* REQUIRED ACTION *
What lines below mention the word "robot"? Copy each one.

Segment Open

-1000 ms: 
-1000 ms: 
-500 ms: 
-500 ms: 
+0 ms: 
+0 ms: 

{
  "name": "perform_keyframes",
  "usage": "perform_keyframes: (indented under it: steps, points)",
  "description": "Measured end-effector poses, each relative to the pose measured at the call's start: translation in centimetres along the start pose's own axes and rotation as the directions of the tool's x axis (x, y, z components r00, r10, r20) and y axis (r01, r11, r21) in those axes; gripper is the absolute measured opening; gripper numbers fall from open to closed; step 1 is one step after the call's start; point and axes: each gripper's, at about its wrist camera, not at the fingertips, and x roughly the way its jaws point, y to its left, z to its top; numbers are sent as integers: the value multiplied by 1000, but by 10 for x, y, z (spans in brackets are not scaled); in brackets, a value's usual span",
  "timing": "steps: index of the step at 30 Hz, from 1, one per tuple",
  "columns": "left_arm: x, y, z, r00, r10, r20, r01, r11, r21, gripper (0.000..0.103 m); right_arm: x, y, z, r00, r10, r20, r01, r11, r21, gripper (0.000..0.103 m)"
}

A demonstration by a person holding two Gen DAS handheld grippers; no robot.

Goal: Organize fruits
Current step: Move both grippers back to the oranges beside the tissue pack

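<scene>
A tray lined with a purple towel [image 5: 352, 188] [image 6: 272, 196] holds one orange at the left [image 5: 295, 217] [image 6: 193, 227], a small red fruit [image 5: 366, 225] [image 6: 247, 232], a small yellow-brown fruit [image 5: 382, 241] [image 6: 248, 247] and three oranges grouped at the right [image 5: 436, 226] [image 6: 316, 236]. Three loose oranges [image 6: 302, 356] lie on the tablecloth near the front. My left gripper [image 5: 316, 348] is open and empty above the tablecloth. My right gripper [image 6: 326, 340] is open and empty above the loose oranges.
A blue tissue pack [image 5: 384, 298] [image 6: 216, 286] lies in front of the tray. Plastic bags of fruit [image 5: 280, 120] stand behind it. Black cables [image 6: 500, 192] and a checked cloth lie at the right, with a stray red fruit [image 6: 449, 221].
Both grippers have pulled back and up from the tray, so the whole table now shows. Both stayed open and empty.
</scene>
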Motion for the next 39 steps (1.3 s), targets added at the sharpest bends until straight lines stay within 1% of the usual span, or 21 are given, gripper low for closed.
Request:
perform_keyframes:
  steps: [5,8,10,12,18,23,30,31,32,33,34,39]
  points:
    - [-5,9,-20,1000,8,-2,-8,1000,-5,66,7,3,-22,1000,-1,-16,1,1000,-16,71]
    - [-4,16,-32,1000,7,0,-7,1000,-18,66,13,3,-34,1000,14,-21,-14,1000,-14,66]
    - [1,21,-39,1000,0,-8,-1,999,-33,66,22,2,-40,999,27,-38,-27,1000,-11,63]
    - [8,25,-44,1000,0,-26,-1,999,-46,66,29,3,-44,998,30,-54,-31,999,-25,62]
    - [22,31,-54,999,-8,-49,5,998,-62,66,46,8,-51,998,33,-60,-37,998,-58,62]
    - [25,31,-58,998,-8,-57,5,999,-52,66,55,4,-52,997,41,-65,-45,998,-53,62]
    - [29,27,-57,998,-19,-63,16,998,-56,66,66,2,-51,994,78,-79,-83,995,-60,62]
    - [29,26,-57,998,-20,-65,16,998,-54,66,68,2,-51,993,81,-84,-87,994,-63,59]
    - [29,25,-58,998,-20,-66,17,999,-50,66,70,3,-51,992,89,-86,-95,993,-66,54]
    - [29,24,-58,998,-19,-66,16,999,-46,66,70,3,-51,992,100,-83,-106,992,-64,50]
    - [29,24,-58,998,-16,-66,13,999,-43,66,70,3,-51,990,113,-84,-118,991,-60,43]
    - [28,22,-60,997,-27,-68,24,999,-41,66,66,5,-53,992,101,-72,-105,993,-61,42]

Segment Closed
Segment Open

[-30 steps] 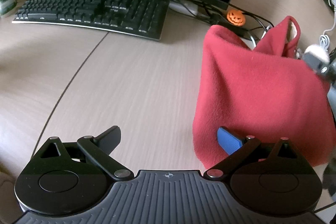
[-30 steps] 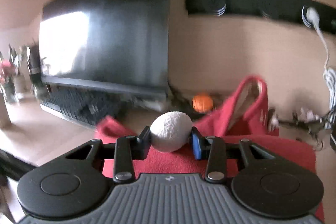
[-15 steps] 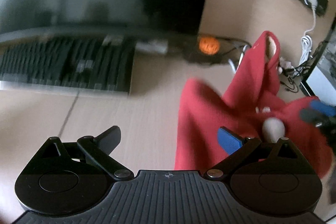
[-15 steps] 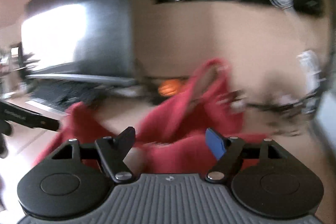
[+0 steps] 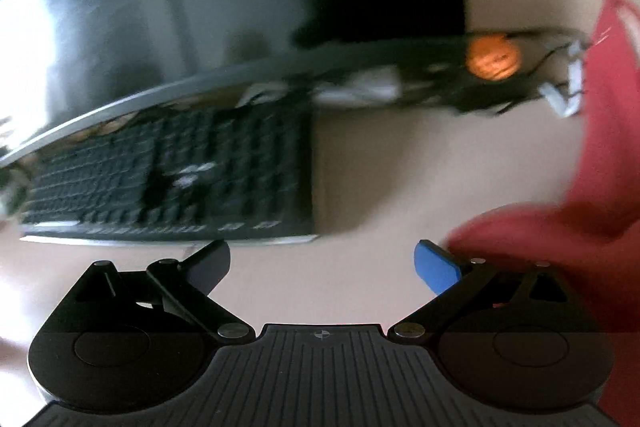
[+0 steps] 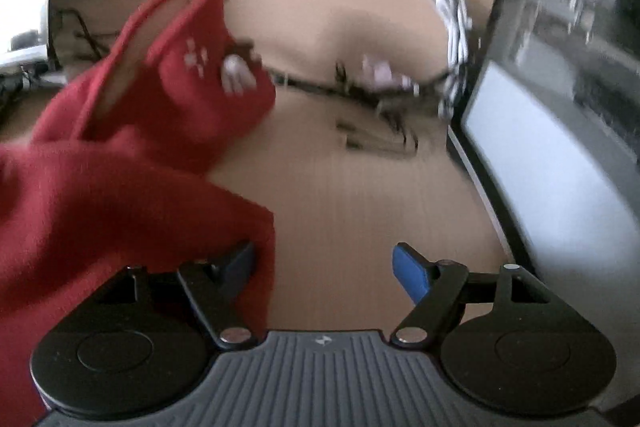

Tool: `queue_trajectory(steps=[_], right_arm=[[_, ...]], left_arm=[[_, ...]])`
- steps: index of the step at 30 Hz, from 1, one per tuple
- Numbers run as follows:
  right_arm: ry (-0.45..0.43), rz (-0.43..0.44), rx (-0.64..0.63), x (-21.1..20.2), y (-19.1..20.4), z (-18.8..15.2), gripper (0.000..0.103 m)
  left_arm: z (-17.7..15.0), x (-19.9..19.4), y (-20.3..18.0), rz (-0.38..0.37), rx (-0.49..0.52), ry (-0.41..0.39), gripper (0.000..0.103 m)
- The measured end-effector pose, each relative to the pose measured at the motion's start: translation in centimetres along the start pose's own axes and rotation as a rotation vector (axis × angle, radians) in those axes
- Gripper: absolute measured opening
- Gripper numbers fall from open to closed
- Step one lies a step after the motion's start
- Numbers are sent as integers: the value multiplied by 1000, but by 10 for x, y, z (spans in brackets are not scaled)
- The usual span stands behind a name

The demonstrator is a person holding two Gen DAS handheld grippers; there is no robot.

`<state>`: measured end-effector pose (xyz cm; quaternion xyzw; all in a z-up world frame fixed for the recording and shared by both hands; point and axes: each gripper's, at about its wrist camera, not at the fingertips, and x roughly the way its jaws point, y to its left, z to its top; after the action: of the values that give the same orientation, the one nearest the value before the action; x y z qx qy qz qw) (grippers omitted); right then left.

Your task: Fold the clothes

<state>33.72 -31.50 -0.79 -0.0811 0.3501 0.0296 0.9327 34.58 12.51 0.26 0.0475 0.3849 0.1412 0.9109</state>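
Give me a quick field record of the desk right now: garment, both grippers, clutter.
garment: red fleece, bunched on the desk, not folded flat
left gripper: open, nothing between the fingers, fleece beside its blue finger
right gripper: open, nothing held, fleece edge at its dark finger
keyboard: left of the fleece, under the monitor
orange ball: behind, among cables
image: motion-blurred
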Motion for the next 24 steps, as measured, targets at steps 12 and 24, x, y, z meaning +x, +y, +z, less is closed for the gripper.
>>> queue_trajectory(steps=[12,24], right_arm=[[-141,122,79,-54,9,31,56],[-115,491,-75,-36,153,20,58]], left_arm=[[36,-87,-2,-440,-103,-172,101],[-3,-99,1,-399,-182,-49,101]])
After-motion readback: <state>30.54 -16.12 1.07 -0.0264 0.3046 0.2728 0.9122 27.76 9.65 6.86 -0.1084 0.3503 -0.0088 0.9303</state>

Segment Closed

* ANSWER TO THE PROBLEM *
A demonstration by a person holding two Gen DAS handheld grippers; no robot.
The demonstrator is a person holding two Gen DAS handheld grippers; there is no robot.

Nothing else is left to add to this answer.